**** Input data

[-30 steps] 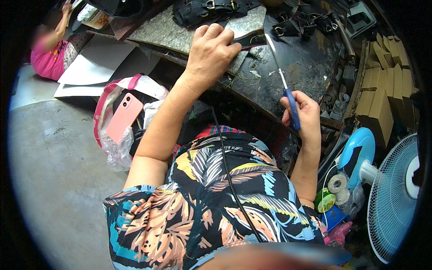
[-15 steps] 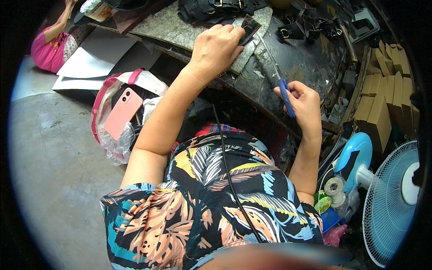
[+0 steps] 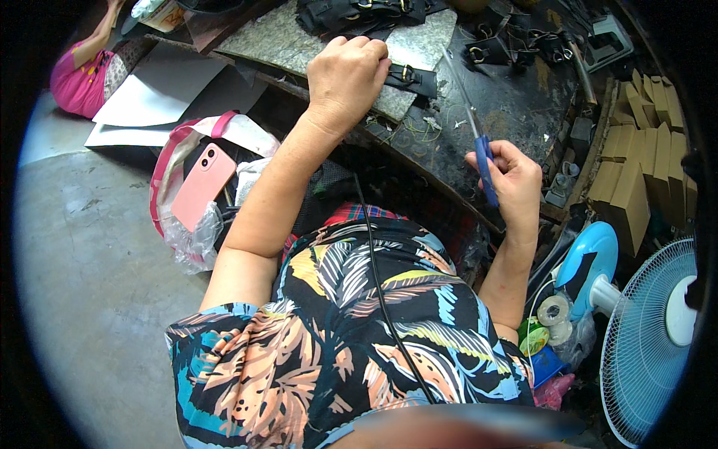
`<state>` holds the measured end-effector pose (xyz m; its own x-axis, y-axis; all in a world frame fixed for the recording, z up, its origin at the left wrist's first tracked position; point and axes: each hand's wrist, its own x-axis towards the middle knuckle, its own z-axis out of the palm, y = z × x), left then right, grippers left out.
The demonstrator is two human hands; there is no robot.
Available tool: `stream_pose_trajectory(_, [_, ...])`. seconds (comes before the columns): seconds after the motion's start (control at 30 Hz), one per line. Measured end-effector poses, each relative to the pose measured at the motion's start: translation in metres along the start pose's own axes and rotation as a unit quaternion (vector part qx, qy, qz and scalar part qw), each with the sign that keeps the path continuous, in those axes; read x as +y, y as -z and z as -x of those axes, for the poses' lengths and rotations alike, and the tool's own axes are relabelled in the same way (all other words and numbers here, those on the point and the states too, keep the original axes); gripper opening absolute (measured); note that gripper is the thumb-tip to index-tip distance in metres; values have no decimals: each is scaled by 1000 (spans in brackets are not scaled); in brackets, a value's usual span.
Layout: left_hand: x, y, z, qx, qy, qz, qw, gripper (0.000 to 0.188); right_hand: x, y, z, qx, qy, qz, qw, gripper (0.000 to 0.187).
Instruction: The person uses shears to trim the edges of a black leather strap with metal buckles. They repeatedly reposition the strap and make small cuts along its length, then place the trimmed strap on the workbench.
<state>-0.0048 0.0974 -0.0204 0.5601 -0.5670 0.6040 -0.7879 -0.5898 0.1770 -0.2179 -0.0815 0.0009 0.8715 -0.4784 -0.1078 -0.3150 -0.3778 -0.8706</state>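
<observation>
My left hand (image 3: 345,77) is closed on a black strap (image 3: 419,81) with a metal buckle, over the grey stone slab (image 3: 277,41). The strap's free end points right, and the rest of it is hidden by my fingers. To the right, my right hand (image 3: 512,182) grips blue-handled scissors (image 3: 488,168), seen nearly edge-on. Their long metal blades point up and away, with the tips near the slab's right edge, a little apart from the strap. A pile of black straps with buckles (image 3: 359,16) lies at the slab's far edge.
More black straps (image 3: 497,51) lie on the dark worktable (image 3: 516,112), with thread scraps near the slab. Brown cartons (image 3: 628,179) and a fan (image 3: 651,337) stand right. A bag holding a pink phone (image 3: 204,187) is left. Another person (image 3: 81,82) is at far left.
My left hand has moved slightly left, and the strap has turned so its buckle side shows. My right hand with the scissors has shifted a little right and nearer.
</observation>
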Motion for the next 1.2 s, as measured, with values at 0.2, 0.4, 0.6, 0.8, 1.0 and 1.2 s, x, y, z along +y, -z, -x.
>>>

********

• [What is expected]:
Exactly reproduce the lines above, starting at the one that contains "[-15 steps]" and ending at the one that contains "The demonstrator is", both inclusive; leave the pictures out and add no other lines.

• [Problem solution]:
[-15 steps] 
[+0 steps] 
`<state>` holds the measured end-effector pose (xyz m; its own x-axis, y-axis; all in a world frame fixed for the recording, z up, its origin at the left wrist's first tracked position; point and axes: each hand's wrist, its own x-axis towards the middle knuckle, its own z-axis out of the palm, y = z × x), left then right, grippers left out.
The demonstrator is two human hands; there is no robot.

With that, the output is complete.